Curry is a former tattoo artist who used to work at Perfections. "For a long time after I left tattooing, I lost all interest in that type of outsider art - for lack of a better term - almost to the point of rejecting it completely, which was a shame," he says.

"Later, in art school, I fell in love with conceptual art until it was reduced to a philosophy, which made me fall out of love with it as well. But I eventually came back around, about three years ago. Seeing Andy Warhol's painting of Joseph Beuys in Chicago is what really did it for me. Also, the metaphysical and spiritual ideas of abstract painters like Mondrian - and Duchamp's occult explorations - really sucked me in as well. I think now I have a more universal appreciation for all types of art and music."

Perhaps as an extension of Curry's visual-art schooling, each Idea release is quite literally a work of art. The packaging on these small-run, limited-edition releases is exquisite, inspired in equal parts by handcrafted artists books and Curry's fetishized nostalgia for the album art of decades past. The production quality and subsequent cost of these releases is much higher than the average indie-label release, but Curry is not willing to sacrifice in this arena. After all, these products are not intended for the mass market.

Perhaps as an extension of Curry's visual-art schooling, each Idea release is quite literally a work of art.
"I never worry about the decline of music and video packaging in this day and age," Curry says. "Some folks will always appreciate a beautifully made object. As far as design goes, much credit is due to Tom Recchion, who was the creative director at Warner Brothers for years and to Tina Frank - she's been a dream. Taschen just released a book on her work."
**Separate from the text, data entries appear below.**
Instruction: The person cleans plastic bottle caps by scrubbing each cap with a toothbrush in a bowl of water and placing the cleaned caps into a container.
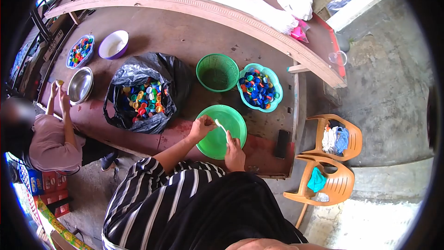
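Left to right, we see a crumpled black plastic bag of coloured plastic caps; the left hand, fingers drawn together—on what, if anything, we cannot tell; a slim white tool above a round green plastic basin, presumably light, stiff, slippery if wet, best held by its near end; the right hand, gripping there. The basin's rim bounds our open room—the reddish-brown counter ends rightward.
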A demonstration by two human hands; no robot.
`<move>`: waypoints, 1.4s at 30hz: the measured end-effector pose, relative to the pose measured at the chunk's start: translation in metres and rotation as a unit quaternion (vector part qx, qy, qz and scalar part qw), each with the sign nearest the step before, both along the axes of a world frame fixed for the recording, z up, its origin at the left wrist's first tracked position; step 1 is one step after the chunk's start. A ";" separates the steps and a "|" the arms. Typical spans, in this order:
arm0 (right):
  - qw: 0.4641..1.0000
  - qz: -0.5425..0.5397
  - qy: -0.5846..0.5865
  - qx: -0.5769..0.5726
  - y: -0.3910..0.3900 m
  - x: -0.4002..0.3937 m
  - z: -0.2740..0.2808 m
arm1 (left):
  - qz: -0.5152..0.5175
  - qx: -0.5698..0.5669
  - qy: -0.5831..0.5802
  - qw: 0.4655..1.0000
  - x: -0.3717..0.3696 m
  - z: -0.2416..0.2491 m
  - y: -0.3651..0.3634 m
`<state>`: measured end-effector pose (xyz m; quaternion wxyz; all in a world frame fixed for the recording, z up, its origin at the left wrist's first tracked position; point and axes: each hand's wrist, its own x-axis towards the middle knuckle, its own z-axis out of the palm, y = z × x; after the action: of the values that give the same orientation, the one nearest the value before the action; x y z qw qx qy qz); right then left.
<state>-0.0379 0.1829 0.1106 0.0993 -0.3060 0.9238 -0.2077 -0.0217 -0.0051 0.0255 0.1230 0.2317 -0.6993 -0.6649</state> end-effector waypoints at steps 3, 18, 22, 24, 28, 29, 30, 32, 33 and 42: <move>1.000 0.000 0.018 0.008 -0.002 0.003 -0.004 | 0.000 0.061 0.010 0.998 0.002 -0.010 0.001; 0.997 -0.070 0.009 0.029 0.004 0.026 -0.008 | -0.034 0.014 0.039 0.999 0.007 -0.021 0.001; 0.999 -0.045 0.027 -0.005 0.004 0.031 -0.005 | -0.026 -0.072 0.044 0.996 0.009 -0.013 -0.002; 0.998 -0.044 0.023 0.030 0.004 0.025 -0.007 | -0.033 -0.003 0.004 0.999 0.011 -0.004 -0.003; 0.991 -0.041 0.014 0.128 0.009 -0.002 -0.035 | -0.045 0.099 0.021 0.994 0.009 -0.008 -0.002; 0.988 -0.029 0.005 0.154 0.011 -0.005 -0.040 | -0.034 0.102 0.012 0.994 0.009 -0.011 -0.001; 0.992 -0.030 0.015 0.118 0.010 -0.002 -0.034 | -0.021 0.105 0.004 0.994 0.008 -0.011 0.000; 0.998 -0.030 0.039 0.047 0.005 0.007 -0.007 | 0.000 0.152 0.005 0.988 0.004 -0.013 0.001; 0.999 -0.020 0.032 0.031 0.004 0.010 0.000 | 0.008 0.197 0.012 0.980 0.003 -0.014 0.001; 0.998 0.014 0.035 -0.057 0.031 0.007 -0.004 | 0.042 0.364 0.028 0.930 0.005 -0.003 0.018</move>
<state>-0.0306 0.2139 0.1069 0.0523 -0.3314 0.9088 -0.2480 -0.0169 0.0127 0.0222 0.0772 0.2709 -0.3957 -0.8741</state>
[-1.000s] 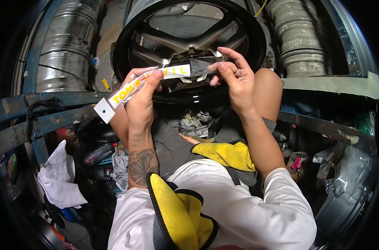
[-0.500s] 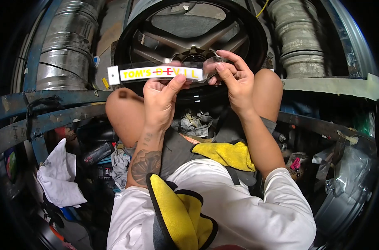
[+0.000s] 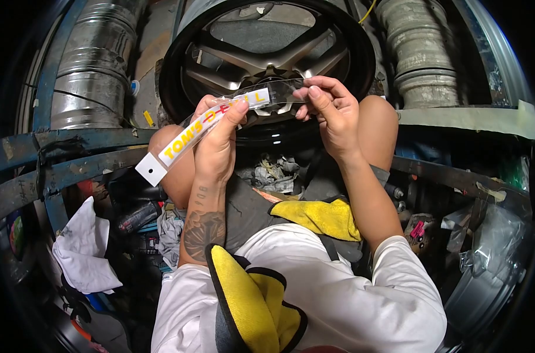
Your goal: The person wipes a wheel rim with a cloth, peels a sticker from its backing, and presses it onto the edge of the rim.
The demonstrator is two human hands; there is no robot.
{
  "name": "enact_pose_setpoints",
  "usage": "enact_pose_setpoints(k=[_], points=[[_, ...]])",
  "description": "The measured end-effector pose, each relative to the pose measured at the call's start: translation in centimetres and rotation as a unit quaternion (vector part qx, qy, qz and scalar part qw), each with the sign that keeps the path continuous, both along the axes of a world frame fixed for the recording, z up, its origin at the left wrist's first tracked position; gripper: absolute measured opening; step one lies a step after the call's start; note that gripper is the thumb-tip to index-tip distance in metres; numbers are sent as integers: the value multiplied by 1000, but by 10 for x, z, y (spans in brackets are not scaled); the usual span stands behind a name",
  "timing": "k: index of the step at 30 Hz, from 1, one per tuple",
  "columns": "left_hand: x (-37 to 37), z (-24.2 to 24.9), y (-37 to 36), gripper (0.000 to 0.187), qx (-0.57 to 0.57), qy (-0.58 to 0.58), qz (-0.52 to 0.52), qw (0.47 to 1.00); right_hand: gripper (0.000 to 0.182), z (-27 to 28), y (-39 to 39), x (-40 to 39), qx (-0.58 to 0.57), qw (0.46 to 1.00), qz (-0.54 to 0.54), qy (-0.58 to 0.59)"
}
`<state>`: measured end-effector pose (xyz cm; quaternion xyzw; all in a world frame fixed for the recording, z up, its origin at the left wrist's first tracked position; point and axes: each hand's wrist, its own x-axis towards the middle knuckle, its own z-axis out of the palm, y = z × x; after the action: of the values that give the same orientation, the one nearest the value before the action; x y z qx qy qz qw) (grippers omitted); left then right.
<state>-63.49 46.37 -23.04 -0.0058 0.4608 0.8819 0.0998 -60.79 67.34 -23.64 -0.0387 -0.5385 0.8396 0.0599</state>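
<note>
A white strip with yellow and red lettering (image 3: 185, 140) sits inside a clear plastic sleeve, tilted with its left end low. My left hand (image 3: 216, 138) pinches the sleeve and strip near the middle, thumb on top. At the sleeve's clear right end, my right hand (image 3: 332, 112) grips the plastic between thumb and fingers. A white tab with a small hole (image 3: 151, 169) hangs at the lower left end. Behind both hands lies a spoked wheel with a black rim (image 3: 273, 59).
Stacked metal wheel barrels stand at the left (image 3: 94, 65) and right (image 3: 417, 59). Blue metal rails (image 3: 97, 138) run on either side. A yellow cloth (image 3: 317, 217) lies on the lap, a white cloth (image 3: 85, 247) at left, crumpled paper (image 3: 273, 175) between the legs.
The strip's left end has swung down toward me and the strip has slid left with my left hand. More clear sleeve now shows between the hands. My right hand has barely moved.
</note>
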Motion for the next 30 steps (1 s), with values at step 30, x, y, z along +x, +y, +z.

Coincidentally, Curry is a childhood friend of Kevin Spencer, proprietor of the equally progressive Robot Records, also based in San Antonio. Spencer, however, is more of a theoretical purist than Curry and Peña. His selectivity is clearly reflected in Robot's cerebral catalog of ear films, works that purposefully belie traditional methodology, both classical and popular. Idea's roster is a bit looser and more diverse than Robot's. It reflects the wide personal tastes of its co-founders, who tend to choose artists based on their music's subjective, emotive qualities rather than an artist's theoretical approach to music making.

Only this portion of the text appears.